As a child, did you ever play pretend? It’s the ultimate use of the imagination. At some point along the way many people stop playing pretend and enter into the world of reality. Their focus turns to something else. That’s ok. There’s nothing wrong with that. For authors though, the pretending doesn’t stop. We like to play pretend. It’s how our books get written.
When I was a child, I loved to play make believe. I daydreamed a lot (to my teachers’ angst). As I grew older, the thought of writing stories and poems became my focus. I had much to learn about the writing process, but I didn’t let it stand in my way. You shouldn’t let that stand in your way either. Learn it, use it, keep it. Never lose that hunger/passion within you that wants to write. Write for your pleasure and to make others happy. AND, above all else, KEEP PRETENDING.
The Tight Rope of Story Telling
We write and we edit. We try to get the story on paper or the computer screen, then we go back when we’re finished and edit what we’ve written. That’s how it’s supposed to be done anyway. Does that always happen in that order? No. Not always. There are times when we try to edit as we type. The left side of our brain wants to insert itself at the same time our right side of the brain is trying to be imaginative and creative. This process can cause you to slow down when you’re trying to come up with a story.
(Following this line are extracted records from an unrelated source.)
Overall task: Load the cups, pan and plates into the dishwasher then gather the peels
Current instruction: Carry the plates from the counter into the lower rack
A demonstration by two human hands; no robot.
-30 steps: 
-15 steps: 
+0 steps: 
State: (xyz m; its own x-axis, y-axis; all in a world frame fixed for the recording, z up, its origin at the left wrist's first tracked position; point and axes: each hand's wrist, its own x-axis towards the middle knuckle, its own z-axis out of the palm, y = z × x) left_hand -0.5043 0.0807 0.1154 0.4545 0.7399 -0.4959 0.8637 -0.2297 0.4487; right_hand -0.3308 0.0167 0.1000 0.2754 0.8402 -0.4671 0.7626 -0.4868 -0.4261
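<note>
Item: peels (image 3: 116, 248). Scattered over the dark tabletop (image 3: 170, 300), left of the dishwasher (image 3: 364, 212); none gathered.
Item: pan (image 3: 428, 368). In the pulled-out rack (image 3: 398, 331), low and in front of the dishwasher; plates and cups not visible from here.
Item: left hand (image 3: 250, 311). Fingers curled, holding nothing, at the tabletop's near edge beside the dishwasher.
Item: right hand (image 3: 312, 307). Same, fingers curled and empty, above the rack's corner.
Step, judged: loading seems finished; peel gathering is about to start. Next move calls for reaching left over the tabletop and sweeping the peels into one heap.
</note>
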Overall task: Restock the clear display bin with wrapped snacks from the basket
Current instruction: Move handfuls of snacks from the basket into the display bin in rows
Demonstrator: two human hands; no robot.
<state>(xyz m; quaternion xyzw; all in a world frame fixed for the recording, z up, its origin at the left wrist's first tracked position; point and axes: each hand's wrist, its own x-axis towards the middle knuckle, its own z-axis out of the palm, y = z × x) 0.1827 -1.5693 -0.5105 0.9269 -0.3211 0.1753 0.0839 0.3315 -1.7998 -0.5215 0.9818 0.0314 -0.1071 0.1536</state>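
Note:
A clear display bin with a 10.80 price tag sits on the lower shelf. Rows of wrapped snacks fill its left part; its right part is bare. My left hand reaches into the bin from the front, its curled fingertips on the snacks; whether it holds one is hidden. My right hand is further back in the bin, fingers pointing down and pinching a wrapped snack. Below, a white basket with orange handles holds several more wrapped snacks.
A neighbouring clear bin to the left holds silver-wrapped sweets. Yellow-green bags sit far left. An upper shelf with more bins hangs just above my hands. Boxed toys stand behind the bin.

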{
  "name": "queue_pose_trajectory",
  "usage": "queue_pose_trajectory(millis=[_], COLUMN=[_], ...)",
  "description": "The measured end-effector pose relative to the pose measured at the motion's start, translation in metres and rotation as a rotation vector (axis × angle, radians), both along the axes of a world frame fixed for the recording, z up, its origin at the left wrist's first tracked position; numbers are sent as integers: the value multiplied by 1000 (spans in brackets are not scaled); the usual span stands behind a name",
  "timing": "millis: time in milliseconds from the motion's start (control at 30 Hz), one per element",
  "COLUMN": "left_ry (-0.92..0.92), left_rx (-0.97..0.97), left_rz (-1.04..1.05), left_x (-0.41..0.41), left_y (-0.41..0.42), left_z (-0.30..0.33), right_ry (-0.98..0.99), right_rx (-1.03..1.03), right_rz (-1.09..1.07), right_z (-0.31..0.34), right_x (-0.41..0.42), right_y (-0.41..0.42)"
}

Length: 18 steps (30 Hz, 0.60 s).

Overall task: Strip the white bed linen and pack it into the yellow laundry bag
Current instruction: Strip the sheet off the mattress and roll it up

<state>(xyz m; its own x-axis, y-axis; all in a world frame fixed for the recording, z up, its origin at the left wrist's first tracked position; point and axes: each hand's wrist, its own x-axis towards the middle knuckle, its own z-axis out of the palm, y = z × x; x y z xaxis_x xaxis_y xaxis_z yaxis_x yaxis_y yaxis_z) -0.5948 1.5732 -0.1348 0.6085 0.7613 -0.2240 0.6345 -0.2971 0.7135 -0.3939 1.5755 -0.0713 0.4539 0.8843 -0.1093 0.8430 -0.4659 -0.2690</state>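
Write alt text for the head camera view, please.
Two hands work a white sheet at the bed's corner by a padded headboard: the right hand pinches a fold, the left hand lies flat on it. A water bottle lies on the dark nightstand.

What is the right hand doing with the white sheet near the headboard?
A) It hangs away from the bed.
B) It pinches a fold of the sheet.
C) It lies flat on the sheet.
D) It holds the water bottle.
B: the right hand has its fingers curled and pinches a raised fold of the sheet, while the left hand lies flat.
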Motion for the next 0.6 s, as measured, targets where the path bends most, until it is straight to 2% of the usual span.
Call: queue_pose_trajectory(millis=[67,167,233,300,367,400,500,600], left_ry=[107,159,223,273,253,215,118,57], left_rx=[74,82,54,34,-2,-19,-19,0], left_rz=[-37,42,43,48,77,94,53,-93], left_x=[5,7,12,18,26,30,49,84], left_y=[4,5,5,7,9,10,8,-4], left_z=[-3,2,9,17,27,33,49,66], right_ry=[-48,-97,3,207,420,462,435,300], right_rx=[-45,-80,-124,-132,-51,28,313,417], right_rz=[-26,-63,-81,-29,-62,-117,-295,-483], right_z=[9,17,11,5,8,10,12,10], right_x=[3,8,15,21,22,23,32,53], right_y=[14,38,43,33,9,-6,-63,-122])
Let’s say you’re a paragraph into writing a scene. So far you like it, but then the analytical side of your brain (left) is saying ‘No, no. That won’t work’. You go back and rewrite parts of that paragraph. You like what you came up with and move on to the next paragraph. You’re a couple of sentences into the second paragraph when your analytical side starts rethinking what you rewrote in the first paragraph. So, you go back and look at it but aren’t sure how you want to fix it. You end up sitting there thinking. Your fingers start strumming on your desk and you lean back in your chair and stare at the ceiling. An hour later you haven’t fixed anything, nor have you moved on with your writing. Had you waited to fix what your analytical side of your brain wanted to fix, you would have been MUCH further on in your story. You may have even gotten a chapter done.
How many of you can relate to the scenario above. I know it’s happened to me at times. So, how do we turn off the left side of our brain and make its impatient self wait? It’s quite easy actually. You make it wait. Turn it off. If you don’t like something you’ve just written, make a note of it so you can go back at a later date and fix it when you’re not writing. Choose a specific day and time when that’s all you’re going to do is edit and fix.
Loosen the “rope” when you’re creating and “tighten” it back up when you’re editing.